Becca Hegarty, chef/owner of Bitter Ends Garden & Luncheonette, is one of four Keystone state nominees landing on the list, and the only one from its western end. The other three are based in Philadelphia.

A half-acre organic farm in Verona, the Bitter Ends Garden & Luncheonette grows specialty heirloom vegetables utilizing best practices in organic management, according to its website.

From May through October, Hegarty, a designated Zagat “rock star,” and her team take their edible show on the road to farmers markets in Bloomfield and pop-up events throughout Pittsburgh.

“We use produce from our farm to prepare sandwiches, salads and a variety of desserts. We bake naturally leavened bread fresh each day,” the website states.

According to a Zagat release, Hegarty's earliest culinary influence was her grandmother, a baker, who would make her a cake (with a flavor of her choosing) every birthday.

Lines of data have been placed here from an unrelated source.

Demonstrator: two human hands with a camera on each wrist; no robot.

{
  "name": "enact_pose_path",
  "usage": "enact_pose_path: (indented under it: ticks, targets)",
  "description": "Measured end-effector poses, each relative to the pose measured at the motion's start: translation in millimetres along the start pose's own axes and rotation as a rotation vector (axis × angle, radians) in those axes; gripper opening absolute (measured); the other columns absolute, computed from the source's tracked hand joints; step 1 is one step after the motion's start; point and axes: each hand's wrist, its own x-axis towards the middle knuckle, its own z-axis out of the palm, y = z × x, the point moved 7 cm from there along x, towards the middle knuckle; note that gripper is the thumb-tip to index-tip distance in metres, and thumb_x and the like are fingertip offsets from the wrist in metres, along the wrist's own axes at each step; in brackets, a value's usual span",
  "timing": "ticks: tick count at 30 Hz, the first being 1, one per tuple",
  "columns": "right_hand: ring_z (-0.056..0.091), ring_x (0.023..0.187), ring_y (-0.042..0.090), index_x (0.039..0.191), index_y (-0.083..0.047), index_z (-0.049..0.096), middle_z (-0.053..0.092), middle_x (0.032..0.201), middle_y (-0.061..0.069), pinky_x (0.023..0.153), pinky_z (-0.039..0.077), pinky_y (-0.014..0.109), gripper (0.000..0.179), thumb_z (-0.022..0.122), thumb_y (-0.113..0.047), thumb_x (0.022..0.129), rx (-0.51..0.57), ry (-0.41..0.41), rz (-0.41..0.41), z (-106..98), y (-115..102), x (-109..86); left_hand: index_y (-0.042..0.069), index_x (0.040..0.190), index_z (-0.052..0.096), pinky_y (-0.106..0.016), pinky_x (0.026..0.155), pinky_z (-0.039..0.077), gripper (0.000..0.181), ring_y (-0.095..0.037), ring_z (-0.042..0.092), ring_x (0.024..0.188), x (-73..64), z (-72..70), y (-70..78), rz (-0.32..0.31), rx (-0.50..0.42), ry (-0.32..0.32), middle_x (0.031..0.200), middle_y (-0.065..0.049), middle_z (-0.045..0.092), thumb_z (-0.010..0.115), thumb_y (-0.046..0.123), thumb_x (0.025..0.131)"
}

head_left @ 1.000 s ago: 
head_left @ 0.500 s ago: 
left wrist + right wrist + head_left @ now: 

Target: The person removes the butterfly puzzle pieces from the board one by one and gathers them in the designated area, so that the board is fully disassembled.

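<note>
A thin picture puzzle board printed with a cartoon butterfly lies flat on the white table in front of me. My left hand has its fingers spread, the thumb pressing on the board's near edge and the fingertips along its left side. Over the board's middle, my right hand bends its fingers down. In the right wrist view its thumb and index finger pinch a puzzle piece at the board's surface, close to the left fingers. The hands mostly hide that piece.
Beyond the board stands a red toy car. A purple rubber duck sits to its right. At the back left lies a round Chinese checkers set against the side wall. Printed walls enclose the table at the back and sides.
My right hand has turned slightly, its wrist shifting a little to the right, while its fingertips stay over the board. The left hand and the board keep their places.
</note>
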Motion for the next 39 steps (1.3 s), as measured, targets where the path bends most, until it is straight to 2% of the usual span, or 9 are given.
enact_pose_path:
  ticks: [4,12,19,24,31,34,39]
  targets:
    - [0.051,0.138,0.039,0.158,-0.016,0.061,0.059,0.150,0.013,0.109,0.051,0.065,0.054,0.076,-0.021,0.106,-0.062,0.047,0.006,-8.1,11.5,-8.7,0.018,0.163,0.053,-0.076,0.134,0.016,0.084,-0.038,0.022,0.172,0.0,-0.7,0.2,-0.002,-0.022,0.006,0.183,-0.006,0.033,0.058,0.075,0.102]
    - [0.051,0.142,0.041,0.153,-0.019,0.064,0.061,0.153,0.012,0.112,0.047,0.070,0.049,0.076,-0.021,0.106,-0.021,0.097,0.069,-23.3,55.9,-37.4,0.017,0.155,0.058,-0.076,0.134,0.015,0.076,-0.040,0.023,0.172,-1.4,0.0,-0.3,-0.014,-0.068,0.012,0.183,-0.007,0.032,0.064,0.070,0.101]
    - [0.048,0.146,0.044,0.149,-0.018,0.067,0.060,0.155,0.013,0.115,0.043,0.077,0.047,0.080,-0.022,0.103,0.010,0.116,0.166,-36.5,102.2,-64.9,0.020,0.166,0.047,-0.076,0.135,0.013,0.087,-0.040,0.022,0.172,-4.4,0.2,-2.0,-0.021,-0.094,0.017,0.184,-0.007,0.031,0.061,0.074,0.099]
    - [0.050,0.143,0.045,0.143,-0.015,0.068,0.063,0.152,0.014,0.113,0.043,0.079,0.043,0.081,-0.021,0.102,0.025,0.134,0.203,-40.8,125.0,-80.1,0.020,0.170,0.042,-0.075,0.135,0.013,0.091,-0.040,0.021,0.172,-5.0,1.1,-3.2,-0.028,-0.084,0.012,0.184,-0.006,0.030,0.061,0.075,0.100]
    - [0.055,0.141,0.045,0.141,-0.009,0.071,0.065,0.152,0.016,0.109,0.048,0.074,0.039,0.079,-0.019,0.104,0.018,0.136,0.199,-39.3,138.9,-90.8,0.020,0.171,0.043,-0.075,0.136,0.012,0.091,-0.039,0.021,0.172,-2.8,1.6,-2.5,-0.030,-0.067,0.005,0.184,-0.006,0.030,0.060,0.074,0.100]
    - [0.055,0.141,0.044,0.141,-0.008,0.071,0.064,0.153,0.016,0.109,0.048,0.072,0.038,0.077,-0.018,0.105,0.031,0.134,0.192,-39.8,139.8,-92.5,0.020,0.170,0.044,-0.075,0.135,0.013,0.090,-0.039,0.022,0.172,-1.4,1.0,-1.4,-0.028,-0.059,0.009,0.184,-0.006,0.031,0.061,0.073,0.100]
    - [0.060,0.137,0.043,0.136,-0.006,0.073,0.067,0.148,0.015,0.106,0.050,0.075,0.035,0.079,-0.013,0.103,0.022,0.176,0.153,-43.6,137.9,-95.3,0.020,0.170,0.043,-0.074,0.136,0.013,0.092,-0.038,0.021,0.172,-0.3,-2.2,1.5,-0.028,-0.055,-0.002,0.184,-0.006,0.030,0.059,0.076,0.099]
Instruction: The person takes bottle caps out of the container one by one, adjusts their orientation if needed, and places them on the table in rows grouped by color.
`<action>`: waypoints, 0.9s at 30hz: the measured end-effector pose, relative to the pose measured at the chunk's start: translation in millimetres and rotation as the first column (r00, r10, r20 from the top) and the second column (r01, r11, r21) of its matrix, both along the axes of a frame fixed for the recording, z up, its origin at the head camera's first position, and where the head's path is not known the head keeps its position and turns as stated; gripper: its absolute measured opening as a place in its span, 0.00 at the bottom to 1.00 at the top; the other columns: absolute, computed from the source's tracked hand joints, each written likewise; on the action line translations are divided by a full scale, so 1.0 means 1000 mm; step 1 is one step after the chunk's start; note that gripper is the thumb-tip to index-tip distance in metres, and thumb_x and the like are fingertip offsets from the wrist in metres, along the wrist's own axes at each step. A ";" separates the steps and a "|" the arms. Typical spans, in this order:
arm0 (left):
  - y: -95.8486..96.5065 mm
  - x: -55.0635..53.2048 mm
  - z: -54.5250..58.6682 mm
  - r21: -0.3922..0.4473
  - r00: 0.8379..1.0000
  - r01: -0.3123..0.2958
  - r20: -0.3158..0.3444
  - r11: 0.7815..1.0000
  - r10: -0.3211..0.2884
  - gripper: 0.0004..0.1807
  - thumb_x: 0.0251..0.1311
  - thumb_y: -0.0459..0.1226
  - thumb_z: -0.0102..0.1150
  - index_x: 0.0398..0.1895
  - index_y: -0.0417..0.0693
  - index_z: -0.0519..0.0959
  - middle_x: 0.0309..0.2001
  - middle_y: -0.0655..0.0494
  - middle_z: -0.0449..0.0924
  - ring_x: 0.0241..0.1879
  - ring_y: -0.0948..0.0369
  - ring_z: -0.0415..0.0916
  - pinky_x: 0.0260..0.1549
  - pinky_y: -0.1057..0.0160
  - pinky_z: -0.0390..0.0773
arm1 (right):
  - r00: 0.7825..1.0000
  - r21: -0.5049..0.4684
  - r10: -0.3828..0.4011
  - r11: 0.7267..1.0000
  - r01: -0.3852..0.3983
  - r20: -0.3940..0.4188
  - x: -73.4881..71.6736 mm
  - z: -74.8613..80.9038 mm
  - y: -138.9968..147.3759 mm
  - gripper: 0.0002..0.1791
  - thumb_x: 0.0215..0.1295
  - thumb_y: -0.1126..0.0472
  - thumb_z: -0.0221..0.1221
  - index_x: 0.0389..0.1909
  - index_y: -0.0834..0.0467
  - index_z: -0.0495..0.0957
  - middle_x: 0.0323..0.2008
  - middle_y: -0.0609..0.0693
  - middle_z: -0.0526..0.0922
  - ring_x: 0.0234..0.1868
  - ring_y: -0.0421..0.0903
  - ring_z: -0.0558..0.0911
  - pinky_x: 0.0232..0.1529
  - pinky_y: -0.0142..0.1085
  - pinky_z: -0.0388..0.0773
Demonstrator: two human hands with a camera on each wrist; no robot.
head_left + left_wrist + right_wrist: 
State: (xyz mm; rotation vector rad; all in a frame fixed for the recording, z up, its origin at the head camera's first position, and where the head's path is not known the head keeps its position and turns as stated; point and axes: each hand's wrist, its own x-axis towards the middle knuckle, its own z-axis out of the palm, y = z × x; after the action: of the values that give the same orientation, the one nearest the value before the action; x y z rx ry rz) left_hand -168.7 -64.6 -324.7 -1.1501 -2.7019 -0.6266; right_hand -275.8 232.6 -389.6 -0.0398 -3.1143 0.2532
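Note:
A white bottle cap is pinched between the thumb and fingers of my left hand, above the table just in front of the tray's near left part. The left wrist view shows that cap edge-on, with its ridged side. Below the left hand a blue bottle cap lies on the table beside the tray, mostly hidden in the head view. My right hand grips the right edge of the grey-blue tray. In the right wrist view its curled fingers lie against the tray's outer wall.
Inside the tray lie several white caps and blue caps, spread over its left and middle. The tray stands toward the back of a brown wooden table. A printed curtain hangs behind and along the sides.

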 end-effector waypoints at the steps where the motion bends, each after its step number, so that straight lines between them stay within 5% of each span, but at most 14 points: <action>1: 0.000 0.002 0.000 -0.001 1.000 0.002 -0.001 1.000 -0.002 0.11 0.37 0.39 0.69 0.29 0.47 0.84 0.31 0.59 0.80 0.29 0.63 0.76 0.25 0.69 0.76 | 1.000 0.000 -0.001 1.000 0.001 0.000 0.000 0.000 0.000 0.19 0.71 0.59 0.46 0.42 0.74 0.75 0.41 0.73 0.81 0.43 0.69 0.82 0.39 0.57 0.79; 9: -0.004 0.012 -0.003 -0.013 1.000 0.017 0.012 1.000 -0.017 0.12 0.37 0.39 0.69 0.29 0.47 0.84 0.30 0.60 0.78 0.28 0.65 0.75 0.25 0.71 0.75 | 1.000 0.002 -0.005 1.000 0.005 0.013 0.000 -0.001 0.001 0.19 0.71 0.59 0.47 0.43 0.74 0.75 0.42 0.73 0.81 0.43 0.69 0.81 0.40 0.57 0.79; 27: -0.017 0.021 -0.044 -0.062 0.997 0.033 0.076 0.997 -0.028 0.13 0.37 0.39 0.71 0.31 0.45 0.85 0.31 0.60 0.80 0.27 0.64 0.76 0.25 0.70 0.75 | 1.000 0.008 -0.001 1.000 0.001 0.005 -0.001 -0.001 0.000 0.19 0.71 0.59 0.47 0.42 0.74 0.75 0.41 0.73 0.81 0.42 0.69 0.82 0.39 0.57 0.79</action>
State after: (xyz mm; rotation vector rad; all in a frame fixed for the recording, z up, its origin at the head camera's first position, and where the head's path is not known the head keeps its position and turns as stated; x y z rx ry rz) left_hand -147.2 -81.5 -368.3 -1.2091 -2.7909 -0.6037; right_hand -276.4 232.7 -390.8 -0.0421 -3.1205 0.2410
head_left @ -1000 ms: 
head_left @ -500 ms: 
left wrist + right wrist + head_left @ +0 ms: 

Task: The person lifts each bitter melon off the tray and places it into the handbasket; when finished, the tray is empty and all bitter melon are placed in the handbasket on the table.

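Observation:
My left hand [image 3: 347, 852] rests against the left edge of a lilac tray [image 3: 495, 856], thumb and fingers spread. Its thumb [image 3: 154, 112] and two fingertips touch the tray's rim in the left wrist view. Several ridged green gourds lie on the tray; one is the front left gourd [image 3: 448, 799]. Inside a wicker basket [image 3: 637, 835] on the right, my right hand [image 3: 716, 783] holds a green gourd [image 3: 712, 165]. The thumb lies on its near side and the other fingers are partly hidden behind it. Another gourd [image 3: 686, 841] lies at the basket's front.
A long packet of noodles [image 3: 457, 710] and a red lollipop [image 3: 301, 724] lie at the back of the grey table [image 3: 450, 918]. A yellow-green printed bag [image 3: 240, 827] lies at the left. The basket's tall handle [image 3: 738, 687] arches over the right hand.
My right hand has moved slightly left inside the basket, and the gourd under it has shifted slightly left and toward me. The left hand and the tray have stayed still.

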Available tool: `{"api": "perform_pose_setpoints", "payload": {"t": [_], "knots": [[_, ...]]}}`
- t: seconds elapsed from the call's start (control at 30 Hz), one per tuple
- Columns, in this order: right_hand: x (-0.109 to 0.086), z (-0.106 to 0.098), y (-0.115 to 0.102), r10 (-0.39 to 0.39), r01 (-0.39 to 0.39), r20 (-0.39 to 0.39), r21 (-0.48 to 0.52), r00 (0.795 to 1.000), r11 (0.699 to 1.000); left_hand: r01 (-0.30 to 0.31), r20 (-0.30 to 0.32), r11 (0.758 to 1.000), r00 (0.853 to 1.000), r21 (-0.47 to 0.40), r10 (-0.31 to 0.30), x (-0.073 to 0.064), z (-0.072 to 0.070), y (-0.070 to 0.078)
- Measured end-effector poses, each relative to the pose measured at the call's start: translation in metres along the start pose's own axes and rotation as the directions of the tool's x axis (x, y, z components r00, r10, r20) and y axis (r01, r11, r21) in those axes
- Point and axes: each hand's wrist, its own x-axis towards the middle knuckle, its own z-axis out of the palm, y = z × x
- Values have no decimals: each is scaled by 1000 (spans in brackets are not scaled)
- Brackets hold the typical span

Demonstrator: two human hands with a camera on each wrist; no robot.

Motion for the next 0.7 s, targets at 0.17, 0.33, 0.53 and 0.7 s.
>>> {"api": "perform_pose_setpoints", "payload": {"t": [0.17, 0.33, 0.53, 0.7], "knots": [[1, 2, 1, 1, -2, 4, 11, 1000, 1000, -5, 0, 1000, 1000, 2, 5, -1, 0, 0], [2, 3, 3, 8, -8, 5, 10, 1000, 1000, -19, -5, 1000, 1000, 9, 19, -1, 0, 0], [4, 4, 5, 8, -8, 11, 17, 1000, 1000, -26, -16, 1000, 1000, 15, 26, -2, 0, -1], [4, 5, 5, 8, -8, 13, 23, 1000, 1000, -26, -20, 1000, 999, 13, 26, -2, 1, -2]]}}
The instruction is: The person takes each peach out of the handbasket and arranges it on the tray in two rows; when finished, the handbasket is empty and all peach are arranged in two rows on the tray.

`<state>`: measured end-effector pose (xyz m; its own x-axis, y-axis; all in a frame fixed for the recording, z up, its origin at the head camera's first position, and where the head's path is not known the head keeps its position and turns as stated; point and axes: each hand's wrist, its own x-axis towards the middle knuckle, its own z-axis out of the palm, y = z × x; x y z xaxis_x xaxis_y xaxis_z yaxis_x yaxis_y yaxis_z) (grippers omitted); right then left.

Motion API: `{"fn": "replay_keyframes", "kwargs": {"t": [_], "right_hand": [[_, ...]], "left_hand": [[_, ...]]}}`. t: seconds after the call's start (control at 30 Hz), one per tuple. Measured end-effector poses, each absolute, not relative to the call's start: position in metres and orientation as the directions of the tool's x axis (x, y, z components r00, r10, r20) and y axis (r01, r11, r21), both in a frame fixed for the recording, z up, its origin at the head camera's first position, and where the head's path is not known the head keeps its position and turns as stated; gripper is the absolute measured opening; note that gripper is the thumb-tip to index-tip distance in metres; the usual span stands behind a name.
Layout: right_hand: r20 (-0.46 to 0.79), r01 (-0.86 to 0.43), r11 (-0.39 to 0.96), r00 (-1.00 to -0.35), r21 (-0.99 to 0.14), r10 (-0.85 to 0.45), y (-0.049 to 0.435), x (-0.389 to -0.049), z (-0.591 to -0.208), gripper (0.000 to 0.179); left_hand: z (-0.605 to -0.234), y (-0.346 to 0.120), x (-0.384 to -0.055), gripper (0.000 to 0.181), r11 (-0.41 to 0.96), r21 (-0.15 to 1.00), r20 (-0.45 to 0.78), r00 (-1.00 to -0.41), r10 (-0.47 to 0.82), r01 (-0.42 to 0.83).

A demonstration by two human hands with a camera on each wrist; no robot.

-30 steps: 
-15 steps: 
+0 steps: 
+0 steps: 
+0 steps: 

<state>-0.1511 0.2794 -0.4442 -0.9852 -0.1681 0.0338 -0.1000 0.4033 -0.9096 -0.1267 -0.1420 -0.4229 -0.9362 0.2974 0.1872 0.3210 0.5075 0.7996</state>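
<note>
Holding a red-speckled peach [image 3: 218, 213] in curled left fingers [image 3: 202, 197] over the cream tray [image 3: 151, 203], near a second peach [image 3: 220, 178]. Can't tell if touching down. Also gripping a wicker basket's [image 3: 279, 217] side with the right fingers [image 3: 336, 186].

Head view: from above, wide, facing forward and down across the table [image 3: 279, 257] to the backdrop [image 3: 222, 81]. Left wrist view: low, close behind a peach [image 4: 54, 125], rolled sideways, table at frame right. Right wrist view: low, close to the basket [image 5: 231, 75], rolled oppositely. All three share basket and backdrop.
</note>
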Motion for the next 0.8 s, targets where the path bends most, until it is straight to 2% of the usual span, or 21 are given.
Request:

She studied pastry arts at L'Academie de Cuisine in Gaithersburg, Md., and discovered during an externship at Woodberry Kitchen in Baltimore that though she loved baking, she was more passionate about the story of the ingredients. She worked with Sonja Finn at Dinette in East Liberty and The Café Carnegie at the Carnegie Museum of Art in Oakland, then, realizing her aspirations were not to run or own a large restaurant, decided to start a small farm in Verona with her partner.

“It's always been my dream to eliminate any holes in the process of food, from the beginning of its life to the end when we serve it to people,” Hegarty says in the release.

She is in the process of expanding the luncheonette beyond the farmer's market, revamping a nearby diner that she recently acquired into a breakfast and lunch counter.